Shrimp injection with dsRNA targeting the microsporidian EHP polar tube protein reduces internal and external parasite amplification.

The microsporidian Enterocytozoon hepatopenaei (EHP) is a major threat to shrimp health worldwide. Severe EHP infections in shrimp cause growth retardation and increase susceptibility to opportunistic infections. EHP produces spores with a chitin wall that enables them to survive prolonged environmental exposure. Previous studies showed that polar tube extrusion is a prerequisite for EHP infection, such that inhibiting extrusion should prevent infection. Using a proteomic approach, polar tube protein 2 of EHP (EhPTP2) was found abundantly in protein extracts obtained from extruded spores. Using an immunofluorescent antibody against EhPTP2 for immunohistochemistry, extruded spores were found in the shrimp hepatopancreas (HP) and intestine, but not in the stomach. We hypothesized that presence of EhPTP2 might be required for successful EHP spore extrusion. To test this hypothesis, we injected EhPTP2-specific double-stranded RNA (dsRNA) and found that it significantly diminished EHP copy numbers in infected shrimp. This indicated reduced amplification of EHP-infected cells in the HP by spores released from previously infected cells. In addition, injection of the dsRNA into EHP-infected shrimp prior to their use in cohabitation with naïve shrimp significantly (p < 0.05) reduced the rate of EHP transmission to naïve shrimp. The results revealed that EhPTP2 plays a crucial role in the life cycle of EHP and that dsRNA targeting EHP mRNA can effectively reach the parasite developing in host cells. This approach is a model for future investigations to identify critical genes for EHP survival and spread as potential targets for preventative and therapeutic measures in shrimp.

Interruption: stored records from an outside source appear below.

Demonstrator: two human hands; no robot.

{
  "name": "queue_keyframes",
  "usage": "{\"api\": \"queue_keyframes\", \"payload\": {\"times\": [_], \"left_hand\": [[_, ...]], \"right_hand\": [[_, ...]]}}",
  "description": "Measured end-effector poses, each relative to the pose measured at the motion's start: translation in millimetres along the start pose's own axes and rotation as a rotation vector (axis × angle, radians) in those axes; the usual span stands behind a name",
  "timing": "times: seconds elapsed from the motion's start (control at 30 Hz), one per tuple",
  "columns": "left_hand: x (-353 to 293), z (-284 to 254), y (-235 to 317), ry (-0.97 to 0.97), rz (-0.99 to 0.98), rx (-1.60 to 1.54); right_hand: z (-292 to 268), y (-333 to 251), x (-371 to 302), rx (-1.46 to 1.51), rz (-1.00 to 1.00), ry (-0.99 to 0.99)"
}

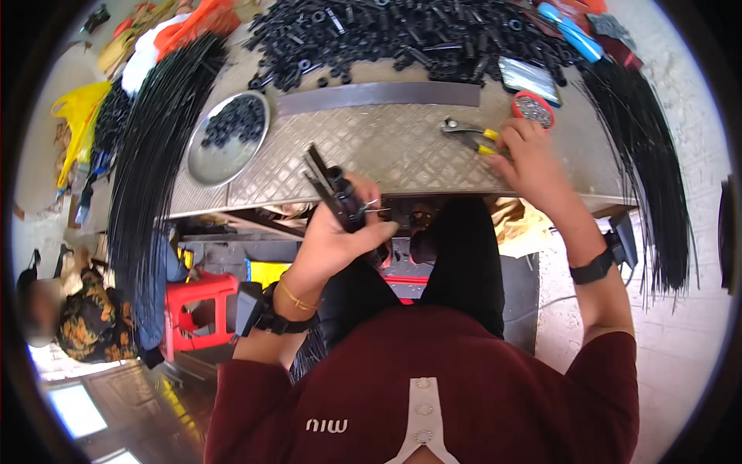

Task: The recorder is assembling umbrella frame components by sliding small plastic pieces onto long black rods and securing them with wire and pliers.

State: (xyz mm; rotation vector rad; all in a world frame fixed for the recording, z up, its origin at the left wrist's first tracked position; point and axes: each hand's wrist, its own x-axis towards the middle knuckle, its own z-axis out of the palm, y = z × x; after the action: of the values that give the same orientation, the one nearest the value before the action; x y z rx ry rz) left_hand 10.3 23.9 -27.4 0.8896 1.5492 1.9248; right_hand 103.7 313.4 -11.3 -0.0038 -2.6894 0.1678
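Observation:
My left hand [340, 232] is closed around a black tubular plastic part [345, 203] with several long prongs pointing up and away. A thin metal wire or pin [373, 206] sticks out by its fingers. Over the right side of the table, my right hand [535, 158] is closed at the yellow handles of a pair of pliers [469, 136], whose metal jaws point left. Just beyond those fingers stands a small red cup [533, 110] of tiny metal pieces. The palm side of the right hand is hidden.
A large heap of black plastic parts [386, 39] lies at the back, behind a flat metal bar [379, 96]. A round metal dish [202, 166] of black pieces is at left. Black rod bundles [158, 155] hang over both ends. A person [93, 317] sits at far left near a red stool [202, 301].

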Motion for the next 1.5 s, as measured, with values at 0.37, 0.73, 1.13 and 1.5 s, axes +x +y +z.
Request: {"api": "queue_keyframes", "payload": {"times": [0.37,0.73,1.13,1.5], "left_hand": [[-7.1,-5.3,-7.5,-0.003,-0.037,-0.210],[-5.8,0.2,-3.3,-0.025,-0.007,-0.134],[-8.4,-0.6,-3.7,-0.068,-0.044,-0.184],[-18.7,0.0,0.7,-0.081,-0.065,-0.082]], "right_hand": [[-50.7,-47.5,-0.4,1.362,0.688,-0.666],[-54.6,-78.4,8.2,0.031,-0.424,-0.080],[-53.7,-81.2,7.4,-0.013,-0.462,-0.183],[-42.8,-57.2,0.6,1.308,0.368,-1.368]]}}
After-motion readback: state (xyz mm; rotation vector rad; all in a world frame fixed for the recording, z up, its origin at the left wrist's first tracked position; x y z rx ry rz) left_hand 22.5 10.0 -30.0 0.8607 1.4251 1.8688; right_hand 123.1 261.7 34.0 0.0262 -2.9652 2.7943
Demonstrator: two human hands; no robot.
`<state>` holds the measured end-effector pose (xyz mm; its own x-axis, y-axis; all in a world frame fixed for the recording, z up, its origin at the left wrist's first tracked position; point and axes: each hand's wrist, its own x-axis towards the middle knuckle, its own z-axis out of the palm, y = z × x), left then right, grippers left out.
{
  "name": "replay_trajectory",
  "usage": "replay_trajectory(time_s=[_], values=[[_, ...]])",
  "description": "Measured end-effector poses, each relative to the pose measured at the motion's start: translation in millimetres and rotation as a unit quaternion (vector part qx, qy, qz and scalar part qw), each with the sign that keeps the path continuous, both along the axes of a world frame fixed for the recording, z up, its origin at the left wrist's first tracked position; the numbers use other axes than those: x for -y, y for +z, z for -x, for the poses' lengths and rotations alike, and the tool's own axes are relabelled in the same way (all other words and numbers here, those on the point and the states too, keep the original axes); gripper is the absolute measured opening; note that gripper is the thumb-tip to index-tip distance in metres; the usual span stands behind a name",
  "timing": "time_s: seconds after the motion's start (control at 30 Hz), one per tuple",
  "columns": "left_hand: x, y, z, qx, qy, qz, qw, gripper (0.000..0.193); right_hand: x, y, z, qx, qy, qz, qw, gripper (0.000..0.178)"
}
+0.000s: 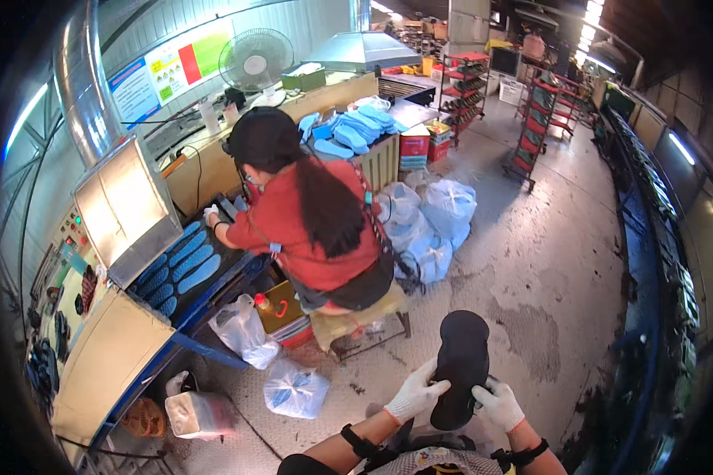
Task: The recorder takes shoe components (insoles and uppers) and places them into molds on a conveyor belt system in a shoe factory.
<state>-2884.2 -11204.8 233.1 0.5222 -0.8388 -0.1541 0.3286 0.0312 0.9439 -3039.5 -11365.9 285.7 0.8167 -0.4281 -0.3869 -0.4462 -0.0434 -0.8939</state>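
Note:
A black shoe sole [460, 364] stands upright between my two white-gloved hands near the lower edge. My left hand [413, 393] grips its lower left edge. My right hand [498, 404] holds its lower right side. A stack of further dark pieces [420, 457] rests on my lap below it, partly hidden by my forearms.
A person in a red top [313, 226] sits on a stool [356, 321] ahead, hands at a conveyor [186, 265] carrying several blue insoles. Tied plastic bags [432, 226] lie on the floor. A white jug [198, 413] and bags [293, 390] stand lower left. Red racks [540, 119] stand behind.

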Motion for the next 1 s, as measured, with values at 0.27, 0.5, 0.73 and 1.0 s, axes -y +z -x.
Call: replay_trajectory(time_s=[0.27, 0.5, 0.73, 1.0], values=[[207.5, 51.2, -89.7, -0.166, 0.098, 0.039, 0.980, 0.060, 240.8, -87.3, -124.2, 0.174, 0.000, 0.037, 0.984, 0.047], [318.8, 16.9, -170.8, -0.177, 0.153, 0.045, 0.971, 0.064, 366.1, -16.3, -233.4, 0.005, 0.128, -0.013, 0.992, 0.037], [412.2, -3.1, -253.8, -0.159, 0.200, 0.063, 0.965, 0.062, 466.6, -73.4, -325.1, 0.014, 0.118, -0.018, 0.993, 0.038], [466.1, -6.9, -349.1, -0.120, 0.309, 0.046, 0.942, 0.061, 530.2, -79.5, -459.5, 0.045, 0.093, -0.079, 0.991, 0.033]])
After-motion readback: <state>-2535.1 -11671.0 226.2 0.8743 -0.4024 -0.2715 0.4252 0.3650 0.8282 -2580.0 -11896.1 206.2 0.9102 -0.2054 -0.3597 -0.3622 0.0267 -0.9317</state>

Molecular and cellular characterization of four putative nucleotide transporters from the shrimp microsporidian Enterocytozoon hepatopenaei (EHP).

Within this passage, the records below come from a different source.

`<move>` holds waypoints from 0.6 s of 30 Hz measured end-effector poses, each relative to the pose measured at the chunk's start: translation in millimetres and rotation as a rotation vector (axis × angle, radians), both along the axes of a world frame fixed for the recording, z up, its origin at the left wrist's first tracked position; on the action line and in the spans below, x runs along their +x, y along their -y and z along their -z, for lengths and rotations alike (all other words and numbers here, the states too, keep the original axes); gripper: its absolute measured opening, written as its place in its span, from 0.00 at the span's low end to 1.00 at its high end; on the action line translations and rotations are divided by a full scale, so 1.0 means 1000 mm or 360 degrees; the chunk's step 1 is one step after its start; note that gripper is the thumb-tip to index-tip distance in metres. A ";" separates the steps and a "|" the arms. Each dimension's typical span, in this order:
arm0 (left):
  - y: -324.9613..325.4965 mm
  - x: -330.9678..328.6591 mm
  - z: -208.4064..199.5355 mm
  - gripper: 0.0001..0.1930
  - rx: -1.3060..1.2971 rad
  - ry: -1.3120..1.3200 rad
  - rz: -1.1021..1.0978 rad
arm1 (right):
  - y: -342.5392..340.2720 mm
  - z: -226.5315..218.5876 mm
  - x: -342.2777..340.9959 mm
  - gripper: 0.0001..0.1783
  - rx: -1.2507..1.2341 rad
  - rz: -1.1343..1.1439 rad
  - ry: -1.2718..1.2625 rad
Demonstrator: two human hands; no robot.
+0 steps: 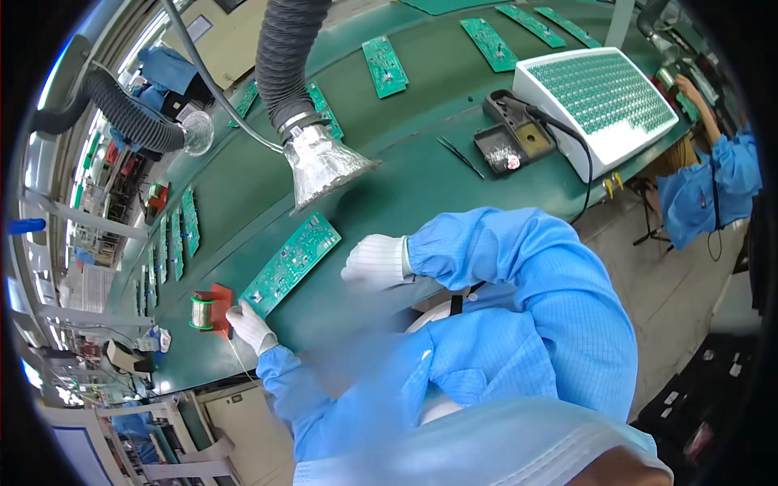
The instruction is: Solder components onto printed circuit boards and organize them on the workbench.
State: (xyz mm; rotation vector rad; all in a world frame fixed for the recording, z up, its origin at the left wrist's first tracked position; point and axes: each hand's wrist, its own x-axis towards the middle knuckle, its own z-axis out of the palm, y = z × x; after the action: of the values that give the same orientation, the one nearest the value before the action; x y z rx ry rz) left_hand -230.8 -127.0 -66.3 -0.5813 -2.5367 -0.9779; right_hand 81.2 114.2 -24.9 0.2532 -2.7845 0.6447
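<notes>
A pale-blue face mask (486,445) spanned the foreground; the gloved left hand (252,326) and gloved right hand (377,261) flanked a printed circuit board (292,263), either grip's state impossible to tell.

"What does the board (292,263) look like?"
"Green, long and narrow, dotted with small pale and dark parts."
"How is it lying?"
"Flat on the desk (185,356), parts up, slanting from near left to far right. The left hand (251,326) is at its near end; the right hand (376,261) is just right of its far end, apart."
"And the spool (201,314)?"
"Pale wire between green rims, at a red stand (220,301) just left of the board's near end."
</notes>
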 end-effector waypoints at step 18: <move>0.001 0.006 -0.004 0.21 0.0061 0.0093 -0.0025 | 0.000 0.002 -0.006 0.19 0.0106 0.0031 0.0109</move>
State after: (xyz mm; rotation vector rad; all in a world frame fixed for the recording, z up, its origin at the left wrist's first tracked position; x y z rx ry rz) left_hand -224.8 -127.6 -62.3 -0.5284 -2.5632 -1.0502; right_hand 75.0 114.7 -27.3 0.2212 -2.8740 0.5675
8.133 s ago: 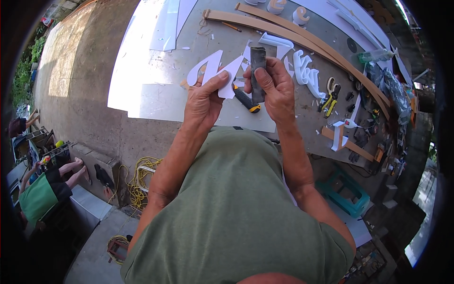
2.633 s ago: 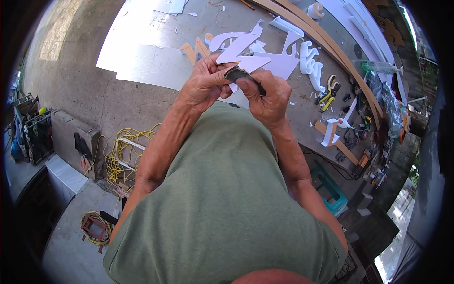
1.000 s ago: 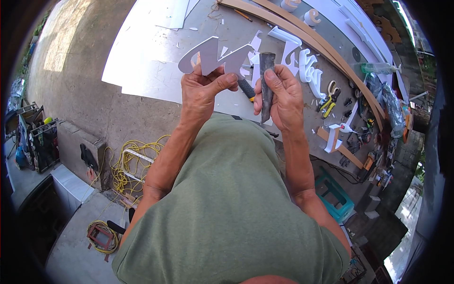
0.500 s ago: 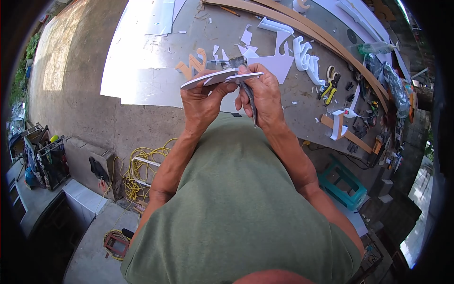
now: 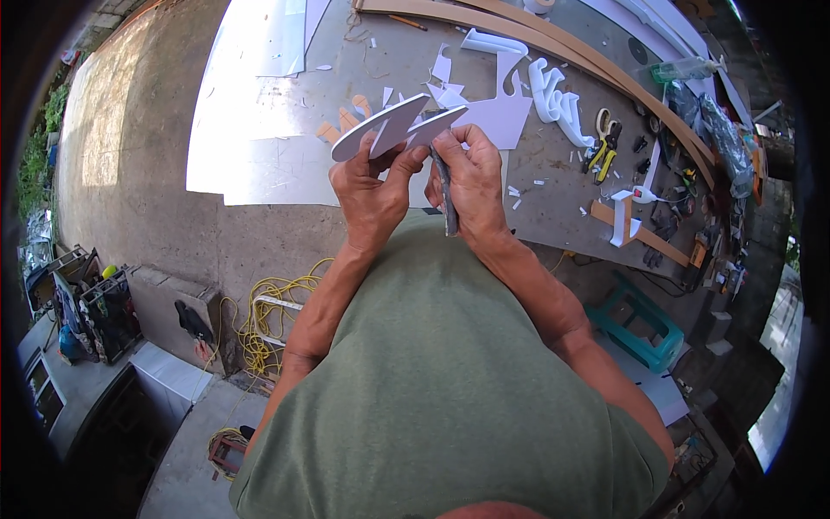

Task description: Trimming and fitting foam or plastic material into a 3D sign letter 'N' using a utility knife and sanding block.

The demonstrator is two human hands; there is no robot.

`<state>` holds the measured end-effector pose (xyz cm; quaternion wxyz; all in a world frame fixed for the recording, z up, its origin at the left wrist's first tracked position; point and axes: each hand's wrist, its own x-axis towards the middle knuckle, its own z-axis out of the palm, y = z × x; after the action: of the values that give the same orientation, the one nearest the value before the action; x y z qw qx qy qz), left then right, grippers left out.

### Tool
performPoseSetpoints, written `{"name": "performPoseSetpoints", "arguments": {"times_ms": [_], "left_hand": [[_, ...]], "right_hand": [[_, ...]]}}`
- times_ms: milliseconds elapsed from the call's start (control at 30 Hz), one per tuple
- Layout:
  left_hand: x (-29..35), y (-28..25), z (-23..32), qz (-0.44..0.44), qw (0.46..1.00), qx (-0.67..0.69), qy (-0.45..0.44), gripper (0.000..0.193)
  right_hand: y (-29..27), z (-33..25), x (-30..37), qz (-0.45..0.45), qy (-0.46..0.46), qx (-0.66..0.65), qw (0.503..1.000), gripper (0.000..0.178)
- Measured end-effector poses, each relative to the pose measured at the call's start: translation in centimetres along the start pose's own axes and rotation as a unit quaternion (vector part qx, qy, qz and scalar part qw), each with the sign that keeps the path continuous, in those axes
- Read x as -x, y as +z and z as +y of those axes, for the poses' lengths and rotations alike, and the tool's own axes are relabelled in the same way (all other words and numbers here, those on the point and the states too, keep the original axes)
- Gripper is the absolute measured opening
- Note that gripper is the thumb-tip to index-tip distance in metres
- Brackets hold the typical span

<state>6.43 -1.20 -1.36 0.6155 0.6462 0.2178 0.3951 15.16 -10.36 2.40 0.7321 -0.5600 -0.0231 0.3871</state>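
My left hand (image 5: pixel 370 195) is closed on a white cut-out board piece (image 5: pixel 367 138) with rounded lobes and thin edges, thumb and fingers pinching its lower part. The piece stands tilted above the table's near edge. My right hand (image 5: pixel 477 182) grips a narrow, dark grey tool (image 5: pixel 448 197), whose exact kind I cannot make out. Its lower end points down toward my shirt, and its upper part is against or just behind the white piece. The right thumb lies at the piece's right lobe. Beyond the hands are white board offcuts (image 5: pixel 493 121) and tan-edged cut shapes (image 5: pixel 348 119).
On the table (image 5: pixel 553 203) lie white curved letter shapes (image 5: pixel 556 99), yellow-handled pliers (image 5: pixel 604 157), long tan strips (image 5: pixel 571 54) and a clear bottle (image 5: pixel 685 69). A green stool (image 5: pixel 653 342) stands below right; yellow cord (image 5: pixel 259 337) lies coiled on the left.
The white piece has been tipped up, so more of its flat face shows. The dark tool now hangs more upright in my right hand, and its broad upper end no longer shows.
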Motion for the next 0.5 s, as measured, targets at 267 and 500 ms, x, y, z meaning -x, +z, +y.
{"name": "performPoseSetpoints", "arguments": {"times_ms": [267,500], "left_hand": [[0.2,0.0,0.4,-0.028,1.0,-0.003,-0.014,0.04],[0.6,-0.4,-0.2,-0.035,0.999,-0.02,-0.022,0.041]], "right_hand": [[-0.1,0.3,-1.0,0.042,0.003,0.053,0.998,0.024],[-0.6,0.3,-1.2,0.033,-0.048,0.15,0.987,0.023]]}}
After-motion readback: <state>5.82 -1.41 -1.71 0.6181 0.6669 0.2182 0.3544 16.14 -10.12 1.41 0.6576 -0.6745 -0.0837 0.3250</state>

Microsporidia are obligate intracellular parasites that lost several enzymes required in energy production. The expansion of transporter families in these organisms enables them to hijack ATP from hosts. In this study, nucleotide transporters of the microsporidian Enterocytozoon hepatopenaei (EHP), which causes slow growth in economically valuable Penaeus shrimp, were characterized. Analysis of the EHP genome suggested the presence of four putative nucleotide transporter genes, namely EhNTT1, EhNTT2, EhNTT3, and EhNTT4. Sequence alignment revealed four charged amino acids that are conserved in previously characterized nucleotide transporters. Phylogenetic analysis suggested that EhNTT1, 3, and 4 were derived from one horizontal gene transfer event, which was independent from that of EhNTT2. Localization of EhNTT1 and EhNTT2 using immunofluorescence analysis revealed positive signals within the envelope of developing plasmodia and on mature spores. Knockdown of EhNTT2 by double administration of sequence specific double-stranded RNA resulted in a significant reduction in EHP copy numbers, suggesting that EhNTT2 is crucial for EHP replication in shrimp. Taken together, the insight into the roles of NTTs in microsporidian proliferation can provide the biological basis for the development of alternative control strategies for microsporidian infection in shrimp.